Relocating to New York and immersing himself in the city’s vibrant jazz scene paid off for Irabagon in 2008, when he won the Thelonious Monk Institute of Jazz International Competition. The prestigious competition, established in 1987 by the nonprofit jazz education organization (renamed the Herbie Hancock Institute of Jazz in 2019 for the acclaimed jazz pianist who has long served as its board chairman), spotlights early-career artists and focuses on a diﬀerent instrument each year. Past winners include such jazz luminaries as saxophonist Joshua Redman and vocalist Cécile McLorin Salvant, placing Irabagon in esteemed company.
Winners are awarded a recording contract with Concord Music Group, an international music recording and publishing company comprising six active labels, including Concord Jazz and Fantasy Records, and several historical labels, including Riverside, Prestige and Stax. For his Concord release, “The Observer,” Irabagon was teamed with pianist Kenny Barron, bassist Rufus Reid and drummer Victor Lewis, elder statesmen who’d toured as the rhythm section with tenor saxophonist paragon Stan Getz.
Irabagon wrote seven of the 10 tracks on the album, recorded by the late Rudy Van Gelder, a legendary sound engineer whose vast résumé includes such landmarks as John Coltrane’s “A Love Supreme.” Irabagon used the opportunity to dial back his avant-garde tendencies and elevate more straight-ahead fare with frenetic, post-bop cadences and subtle, lyrical phrasing.

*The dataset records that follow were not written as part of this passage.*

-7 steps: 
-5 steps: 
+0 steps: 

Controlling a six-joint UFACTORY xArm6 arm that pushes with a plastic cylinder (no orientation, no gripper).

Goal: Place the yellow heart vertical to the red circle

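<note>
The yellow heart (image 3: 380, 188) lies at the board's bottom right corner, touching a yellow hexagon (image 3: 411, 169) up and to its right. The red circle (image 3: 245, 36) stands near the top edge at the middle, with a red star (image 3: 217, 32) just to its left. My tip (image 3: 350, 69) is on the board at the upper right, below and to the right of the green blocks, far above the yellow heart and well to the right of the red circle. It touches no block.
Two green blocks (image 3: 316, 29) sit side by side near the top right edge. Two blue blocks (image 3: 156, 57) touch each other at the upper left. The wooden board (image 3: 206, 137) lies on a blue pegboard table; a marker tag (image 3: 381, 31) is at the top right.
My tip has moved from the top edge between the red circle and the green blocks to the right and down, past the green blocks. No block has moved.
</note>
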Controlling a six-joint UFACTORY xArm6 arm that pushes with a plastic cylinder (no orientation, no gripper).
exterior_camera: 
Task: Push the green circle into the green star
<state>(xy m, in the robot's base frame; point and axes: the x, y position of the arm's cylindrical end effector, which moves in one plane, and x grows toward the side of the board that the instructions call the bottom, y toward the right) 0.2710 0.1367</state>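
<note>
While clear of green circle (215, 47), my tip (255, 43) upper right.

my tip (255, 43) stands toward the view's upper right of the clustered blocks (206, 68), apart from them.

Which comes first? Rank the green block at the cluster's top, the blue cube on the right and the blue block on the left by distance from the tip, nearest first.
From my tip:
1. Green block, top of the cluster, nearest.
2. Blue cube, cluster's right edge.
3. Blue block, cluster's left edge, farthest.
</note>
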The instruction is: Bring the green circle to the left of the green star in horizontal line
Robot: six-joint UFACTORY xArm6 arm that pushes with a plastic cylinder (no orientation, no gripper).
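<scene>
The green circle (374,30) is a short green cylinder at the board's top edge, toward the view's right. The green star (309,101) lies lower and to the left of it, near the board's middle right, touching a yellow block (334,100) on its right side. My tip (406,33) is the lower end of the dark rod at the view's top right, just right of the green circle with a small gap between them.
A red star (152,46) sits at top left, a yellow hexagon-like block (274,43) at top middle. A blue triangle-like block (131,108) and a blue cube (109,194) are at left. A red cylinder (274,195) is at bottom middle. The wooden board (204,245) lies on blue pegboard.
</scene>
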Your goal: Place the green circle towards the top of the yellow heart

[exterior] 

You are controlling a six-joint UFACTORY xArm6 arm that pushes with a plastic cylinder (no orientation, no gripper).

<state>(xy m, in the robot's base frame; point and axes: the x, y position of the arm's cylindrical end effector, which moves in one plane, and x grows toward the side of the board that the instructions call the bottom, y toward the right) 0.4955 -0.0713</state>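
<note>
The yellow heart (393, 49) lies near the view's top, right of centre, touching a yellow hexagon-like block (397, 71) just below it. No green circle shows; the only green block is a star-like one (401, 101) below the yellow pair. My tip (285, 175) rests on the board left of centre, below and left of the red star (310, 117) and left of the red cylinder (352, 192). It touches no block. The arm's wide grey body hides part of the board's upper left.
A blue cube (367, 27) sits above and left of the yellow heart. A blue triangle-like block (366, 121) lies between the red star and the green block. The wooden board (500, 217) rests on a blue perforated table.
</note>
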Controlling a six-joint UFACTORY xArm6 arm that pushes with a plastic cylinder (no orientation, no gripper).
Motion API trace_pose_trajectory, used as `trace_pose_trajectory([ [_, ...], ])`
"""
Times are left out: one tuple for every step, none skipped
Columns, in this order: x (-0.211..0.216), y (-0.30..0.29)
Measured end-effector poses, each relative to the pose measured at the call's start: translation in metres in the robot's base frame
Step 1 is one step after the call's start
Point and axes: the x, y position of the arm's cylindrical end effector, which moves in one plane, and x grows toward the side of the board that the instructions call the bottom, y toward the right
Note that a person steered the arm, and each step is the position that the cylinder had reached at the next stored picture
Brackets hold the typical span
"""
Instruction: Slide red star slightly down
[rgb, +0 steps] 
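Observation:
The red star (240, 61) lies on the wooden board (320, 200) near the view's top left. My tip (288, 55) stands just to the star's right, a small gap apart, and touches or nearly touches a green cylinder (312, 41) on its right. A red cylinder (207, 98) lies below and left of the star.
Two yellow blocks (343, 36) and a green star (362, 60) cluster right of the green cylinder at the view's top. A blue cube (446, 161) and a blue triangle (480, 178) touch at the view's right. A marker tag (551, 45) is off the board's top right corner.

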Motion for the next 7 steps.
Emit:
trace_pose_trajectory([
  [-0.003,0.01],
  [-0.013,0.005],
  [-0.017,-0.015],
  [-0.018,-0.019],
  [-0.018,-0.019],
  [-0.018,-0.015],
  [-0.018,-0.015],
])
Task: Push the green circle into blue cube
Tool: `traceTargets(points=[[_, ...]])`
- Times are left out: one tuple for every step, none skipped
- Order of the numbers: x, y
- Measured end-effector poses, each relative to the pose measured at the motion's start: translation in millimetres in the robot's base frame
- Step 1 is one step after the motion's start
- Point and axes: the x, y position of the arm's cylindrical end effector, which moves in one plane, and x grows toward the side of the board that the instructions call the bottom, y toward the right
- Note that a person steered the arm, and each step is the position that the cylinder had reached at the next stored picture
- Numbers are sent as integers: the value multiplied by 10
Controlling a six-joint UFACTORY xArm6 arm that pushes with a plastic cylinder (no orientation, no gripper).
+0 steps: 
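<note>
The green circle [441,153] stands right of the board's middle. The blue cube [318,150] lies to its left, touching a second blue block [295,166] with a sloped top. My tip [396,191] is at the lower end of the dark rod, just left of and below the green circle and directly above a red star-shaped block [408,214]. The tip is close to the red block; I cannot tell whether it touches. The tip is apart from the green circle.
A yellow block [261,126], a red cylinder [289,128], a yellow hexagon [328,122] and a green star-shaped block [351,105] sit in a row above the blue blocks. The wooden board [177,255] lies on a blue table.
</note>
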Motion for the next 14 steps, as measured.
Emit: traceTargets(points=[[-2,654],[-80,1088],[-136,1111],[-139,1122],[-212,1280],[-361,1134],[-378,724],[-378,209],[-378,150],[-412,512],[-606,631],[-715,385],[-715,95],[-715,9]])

“The most memorable part of taking part in the competition was the time I spent with people like Wayne Shorter, Herbie Hancock, Greg Osby and Jimmy Heath,” says Irabagon. “Getting to ask them questions about composing, improvising and the daily life of jazz musicians back in the day really changed my perspective and was deﬁnitely a growth opportunity for me. Recording at Rudy Van Gelder’s studio was also an unforgettable experience that I will carry with me my whole life.”
Listeners who aren’t sure where to pin Irabagon on the jazz-genre map have a helpful entry point with “LEGACY: Jon Irabagon, A Solo Tenor Odyssey.” The 43-minute ﬁlm, which captures Irabagon in solo performance at the Columbus Dance Theatre in Columbus, Ohio, was produced by A Tribe for Jazz, an organization that chose Irabagon as its first profile in a planned series of short films. Irabagon performs original selections from throughout his career while immersed in misty lights that change color to complement the emotionality of each piece.
“This ﬁlm was a collaboration with A Tribe for Jazz, a nonproﬁt organization championing several up-and-coming jazz musicians,” explains Irabagon. “Their expertise in so many diﬀerent facets of the music business has shown me what it takes to succeed in this industry, and the chance to record several of my pieces with their attention to artistic detail has further deepened where my music comes from and what it means to me.”
This latest chapter in Irabagon’s career crystallizes another truth: that while his music is sometimes just one horn, it always draws on collaborators—whether canyons, quintets or ﬁlmmakers—to bloom.